Leopold Aschenbrenner’s hedge fund: dispelling the hype

Leopold Aschenbrenner, the 24-year-old AI whiz kid and fund manager, went viral for supposedly turning $225M into $5.5B:

He didn’t actually turn $225M into $5.5B. This is people confusing inflows with return on capital. AUM grows as outside investors add money to his fund. Actual investor returns, from those who have already invested, are obviously going to be much less, and even worse after factoring in management fees. More confusingly, he uses calls and puts to create synthetic long or short positions of certain stocks, and he has both calls and puts on Coreweave.

Moreover, his fund has only been around for a year, so it’s way too early to assess long-term performance or viability of his strategy. His fund is “net long” on AI. But given how the Nasdaq 100 has been flat over the past 9 months, and major recent declines of his largest holding (e.g. Core Scientific Inc, Intel Inc, CoreWeave Inc, IREN Ltd), it’s hard to imagine 2026 has gone well so far. One of his major long holdings, Vistra Corp, has been flat for the past year. Applied Digital did well, but it’s only a 4% of his holdings.

His put options on Nvidia would not have hedged, given how Nvidia stock has been flat the past 9 months. Same for his put options on SMH (VanEck Semiconductor ETF). SMH is up a lot over the past year. In addition, his synthetic approach of using call/put options would incur a lot of ‘time delay’, hurting returns even more.

Meanwhile, I am up a lot for 2026 by shorting Bitcoin, in addition to big gains for 2025 with a combination of shorting Bitcoin and tech positions. Everyone but myself missed out on the shorting Bitcoin trade. In mid-2025, I made the bold call to short Bitcoin as a hedge against my tech stock exposure. This involved changing my method from shorting Bitcoin sporadically to shorting it 24-7, which was a major tailwind throughout 2025–2026.

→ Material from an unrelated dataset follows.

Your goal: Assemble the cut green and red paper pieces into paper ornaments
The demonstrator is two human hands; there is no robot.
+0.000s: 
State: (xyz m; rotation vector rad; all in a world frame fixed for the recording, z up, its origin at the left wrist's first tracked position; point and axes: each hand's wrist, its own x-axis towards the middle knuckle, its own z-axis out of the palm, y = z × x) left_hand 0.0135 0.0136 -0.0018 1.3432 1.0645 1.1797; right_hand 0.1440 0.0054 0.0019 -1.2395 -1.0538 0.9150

Almost all of my ‘alpha’ since from 2025 onward was from shorting Bitcoin. Longer term, I personally achieved a CAGR of roughly 33% since 2014 (about 11 years), which is arguably in the top tier of all money managers, if not the best. A good chunk of this was from tech investments.

Warren Buffett or Soros are often cited as close seconds, but the former was never really a hedge fund manager except very early in his career, prior to acquiring Berkshire Hathaway. Jim Simons passed away a couple of years ago at 88, and Soros and Buffett are in their mid-90s, leaving open the question of who can hold the distinction of being the greatest. As mentioned in the post, no one else was saying to short Bitcoin, to buy tech stocks, and that AI was not a bubble.